3 / Conclusion et perspectives sur le stockage

Fin 2018, le système d’interface aura été développé et testé dans différents pays et dans des cas d’usages variés. Le consortium ELSA sera alors dissous et les partenaires pourront commercialiser les technologies développées unitairement ou le système dans son ensemble. Le marché cible étant celui des pays développés possédant une flotte de voiture électrique. (cf enjeux du projet) et le time to market est estimé à 2019/2020 en fonction de la première vague de batteries de voitures électrique arrivant en fin de vie.
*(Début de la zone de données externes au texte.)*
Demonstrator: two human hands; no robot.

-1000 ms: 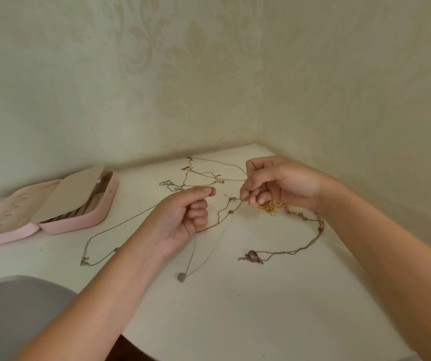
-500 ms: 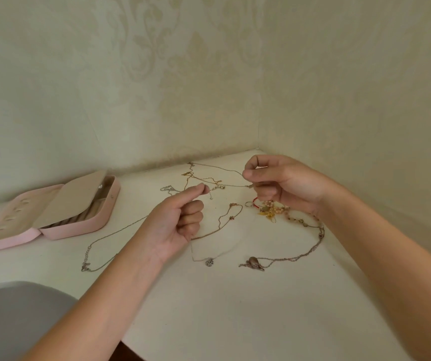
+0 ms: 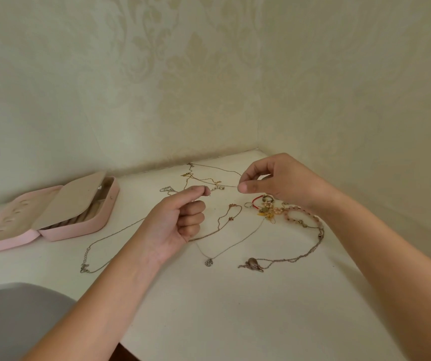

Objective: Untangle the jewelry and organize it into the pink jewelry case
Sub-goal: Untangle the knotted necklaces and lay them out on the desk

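Pinching a gold chain (image 3: 223, 185) at either end of a short taut stretch, held just above the white table (image 3: 235, 321): with the left hand (image 3: 180, 220) between thumb and curled forefinger, the other fingers folded into the palm; with the right hand (image 3: 279, 183) between thumb tip and forefinger, the remaining fingers loosely bent behind. Beyond both hands, toward the wall corner, more gold strands in loose loops on the table; hard to tell whether one chain or several, being so fine. Below the right wrist, a jumble of small pieces (image 3: 265, 208) with a red cord among them, touching a pink beaded bracelet (image 3: 304, 214). Nearer, a silver necklace with a round pendant (image 3: 208, 262), and just beside it a chain with a dark pendant (image 3: 254, 264), both flat on the table. Passing under the left wrist, a long silver chain (image 3: 97, 246). Well apart to the left, on the same table, the pink jewelry case (image 3: 84, 230), lying open, a beige flap raised at a tilt over ridged padding. At lower left, a grey rounded surface (image 3: 13, 321).
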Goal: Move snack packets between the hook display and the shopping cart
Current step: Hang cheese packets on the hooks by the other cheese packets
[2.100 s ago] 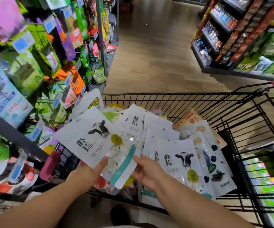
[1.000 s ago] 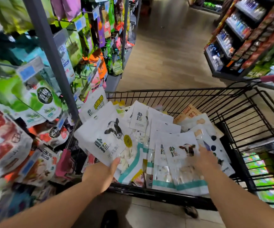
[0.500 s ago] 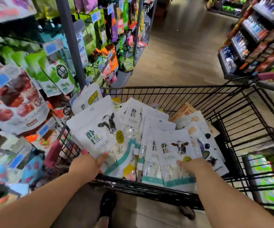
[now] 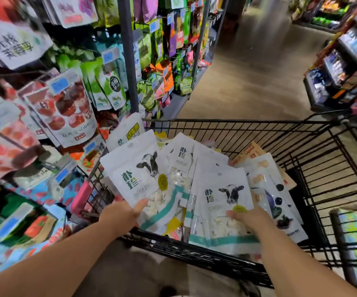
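Observation:
My left hand (image 4: 122, 215) grips the lower edge of a white snack packet with a cow picture (image 4: 139, 174), holding it tilted above the left side of the black wire shopping cart (image 4: 237, 121). My right hand (image 4: 249, 218) holds a second white cow packet (image 4: 220, 189) at its lower right, thumb on its front, fingers hidden. That packet lies on a heap of several white and blueberry packets (image 4: 278, 202) in the cart. The hook display (image 4: 70, 103), full of hanging packets, stands directly to the left of the cart.
A dark upright post (image 4: 128, 61) divides the display panels. The wooden aisle floor (image 4: 248, 71) stretches ahead of the cart. Shelves of goods (image 4: 344, 61) stand at the right. Pink corner guards (image 4: 81, 196) mark the cart's left edge.
My right hand let go of the packet it shared with the left, reached into the cart and took hold of another cow packet. The view swung left toward the hook display.

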`<state>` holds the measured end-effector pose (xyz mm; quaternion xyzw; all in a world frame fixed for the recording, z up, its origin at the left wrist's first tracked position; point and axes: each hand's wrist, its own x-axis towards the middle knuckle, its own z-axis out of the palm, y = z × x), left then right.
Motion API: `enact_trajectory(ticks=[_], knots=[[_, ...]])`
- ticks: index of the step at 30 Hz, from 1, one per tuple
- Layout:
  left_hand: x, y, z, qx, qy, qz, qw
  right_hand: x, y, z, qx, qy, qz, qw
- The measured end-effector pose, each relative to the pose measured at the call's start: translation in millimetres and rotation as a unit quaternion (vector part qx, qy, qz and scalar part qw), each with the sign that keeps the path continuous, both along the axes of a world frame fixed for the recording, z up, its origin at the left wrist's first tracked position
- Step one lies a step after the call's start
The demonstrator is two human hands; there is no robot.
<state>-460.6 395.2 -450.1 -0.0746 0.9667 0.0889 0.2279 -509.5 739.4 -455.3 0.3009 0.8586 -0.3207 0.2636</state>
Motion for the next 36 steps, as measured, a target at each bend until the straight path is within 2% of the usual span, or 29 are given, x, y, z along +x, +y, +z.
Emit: enact_trajectory(ticks=[2, 4, 5, 7, 8, 10, 11, 13, 14, 15, 17, 20, 24, 27, 30, 33, 36], knots=[[10.5, 2.2, 8.4, 0.013, -0.002, 0.042, 0.999, 8.1, -7.0, 4.0, -0.034, 0.051, 0.017, 0.998], [19.7, 2.5, 11.9, 0.008, 0.01, 0.012, 1.0, 14.5, -12.9, 5.4, -0.05, 0.083, 0.03, 0.995], [26.0, -1.5, 9.3, 0.029, 0.023, -0.029, 0.999, 19.6, -18.4, 8.3, -0.06, 0.096, 0.029, 0.993], [35.8, -13.0, 4.2, 0.011, 0.046, -0.115, 0.992, 30.5, -26.8, 10.0, -0.095, 0.126, 0.01, 0.987], [37.0, -18.3, 1.2, 0.019, 0.018, -0.102, 0.994, 35.7, -30.1, 9.0, -0.114, 0.145, -0.006, 0.983], [46.1, -20.0, -1.3, 0.022, 0.074, -0.136, 0.988, 47.1, -39.0, 8.3, -0.157, 0.188, -0.035, 0.969], [51.1, -20.4, -1.1, -0.019, 0.048, -0.167, 0.985, 52.5, -44.1, 9.5, -0.173, 0.208, -0.047, 0.962], [62.7, -17.4, -1.2, -0.015, 0.015, -0.169, 0.985, 62.0, -52.1, 11.8, -0.188, 0.23, -0.066, 0.953], [65.5, -16.1, 3.7, -0.008, -0.066, -0.13, 0.989, 67.1, -54.3, 13.3, -0.196, 0.231, -0.072, 0.95], [69.0, -16.8, 4.8, 0.004, -0.082, -0.119, 0.99, 72.0, -56.3, 16.1, -0.206, 0.234, -0.076, 0.947], [79.4, -17.7, 11.4, 0.038, -0.083, -0.098, 0.991, 79.5, -55.9, 15.4, -0.215, 0.234, -0.09, 0.944], [88.1, -27.6, 0.5, 0.1, -0.095, -0.011, 0.99, 83.8, -57.1, 19.3, -0.269, 0.217, -0.124, 0.93], [97.2, -36.2, -7.1, 0.194, -0.074, 0.113, 0.972, 73.6, -75.8, 34.6, -0.315, 0.203, -0.09, 0.923], [103.6, -39.7, 6.2, 0.296, -0.026, 0.222, 0.929, 58.4, -96.8, 47.4, -0.32, 0.204, -0.052, 0.924], [108.4, -45.2, 38.2, 0.33, 0.014, 0.262, 0.907, 42.7, -121.8, 62.0, -0.341, 0.204, -0.002, 0.918], [118.5, -51.6, 60.5, 0.369, 0.066, 0.325, 0.868, 32.9, -151.3, 72.1, -0.347, 0.211, 0.063, 0.912], [130.9, -57.0, 79.7, 0.425, 0.113, 0.396, 0.806, 32.9, -184.3, 84.0, -0.375, 0.212, 0.112, 0.895]])
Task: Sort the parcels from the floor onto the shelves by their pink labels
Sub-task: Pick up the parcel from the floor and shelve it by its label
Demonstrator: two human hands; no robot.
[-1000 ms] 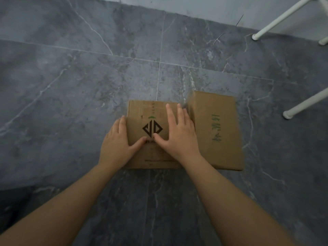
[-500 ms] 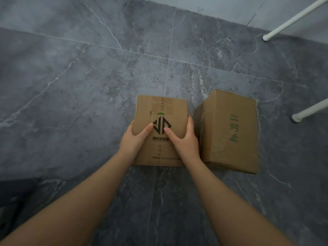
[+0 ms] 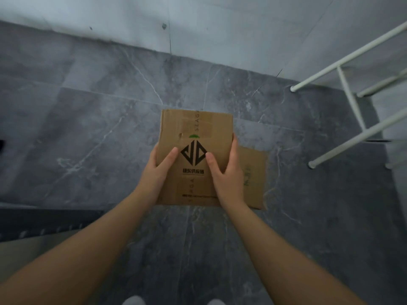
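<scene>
Both hands grasp 1 cardboard parcel [image 3: 196,137], black diamond logo up, above the grey floor [image 3: 88,128]: left hand [image 3: 157,170] on its left edge, right hand [image 3: 226,172] on its right. A 2nd parcel [image 3: 253,177] lies on the floor beneath, at right. White shelf frame [image 3: 350,100] at far right.

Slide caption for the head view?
Both hands, left hand and right hand, lift a logo-printed cardboard parcel above a second parcel.

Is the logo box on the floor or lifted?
Lifted: both hands grip the logo box, overlapping the second box below.
</scene>
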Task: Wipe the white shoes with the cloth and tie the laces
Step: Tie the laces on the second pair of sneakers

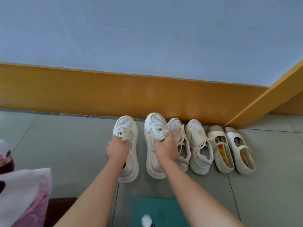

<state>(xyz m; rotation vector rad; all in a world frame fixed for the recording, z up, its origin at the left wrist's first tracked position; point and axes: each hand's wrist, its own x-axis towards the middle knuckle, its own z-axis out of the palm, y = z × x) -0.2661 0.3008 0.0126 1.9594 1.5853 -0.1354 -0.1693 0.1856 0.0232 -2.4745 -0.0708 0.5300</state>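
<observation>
Left hand (117, 149) grips left sneaker (125, 122) by the laces (123, 129), right hand (166, 149) grips right sneaker (154, 121) likewise; both lie 6–12, toes at 12.

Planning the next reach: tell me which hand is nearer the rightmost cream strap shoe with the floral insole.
Right. The right hand grips the second white mesh sneaker, three shoes short of the cream strap shoe; the left hand grips the leftmost sneaker, farther left.
</observation>
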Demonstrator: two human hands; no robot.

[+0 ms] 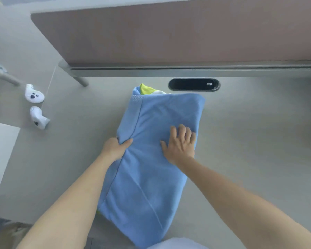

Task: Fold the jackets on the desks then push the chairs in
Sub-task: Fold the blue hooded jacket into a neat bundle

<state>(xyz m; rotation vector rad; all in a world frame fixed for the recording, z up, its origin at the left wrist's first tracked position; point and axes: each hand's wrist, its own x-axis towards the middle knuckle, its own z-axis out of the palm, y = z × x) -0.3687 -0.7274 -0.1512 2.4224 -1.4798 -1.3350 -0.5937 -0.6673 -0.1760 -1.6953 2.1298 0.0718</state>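
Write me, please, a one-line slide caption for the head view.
The left hand grips the edge of a folded blue jacket on a desk while the right hand presses it flat.

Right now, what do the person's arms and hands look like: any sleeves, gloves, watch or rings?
The left forearm and right forearm are bare, with no sleeve up to the picture's edge. The left hand and right hand wear no gloves. No watch, bracelet or ring shows, though a thin ring could escape this soft picture.

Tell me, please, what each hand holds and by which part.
The left hand pinches the folded light-blue fabric jacket at its left edge; the right hand only presses flat on top.
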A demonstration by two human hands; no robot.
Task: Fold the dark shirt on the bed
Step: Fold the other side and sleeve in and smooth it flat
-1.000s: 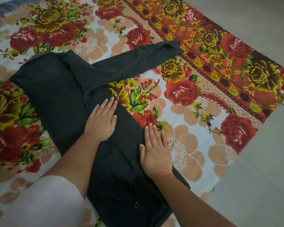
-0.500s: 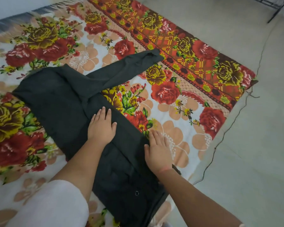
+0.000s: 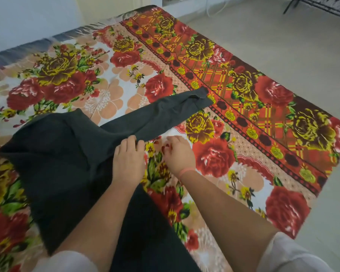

Ce projet repose sur une hypothèse forte de rentabilité du stockage stationnaire de moyenne capacité. Laquelle est étroitement liée au prix de l’électricité, à la rémunération des différents cas d’usages ainsi qu’aux aides gouvernementales favorisant l’économie circulaire et le recyclage.  En France, si le prix de l’électricité actuel est un frein, différents leviers tels que la création d’un label « électricité locale » ou à une réglementation incitative pour le recyclage permettrai à la solution d’atteindre l’équilibre économique.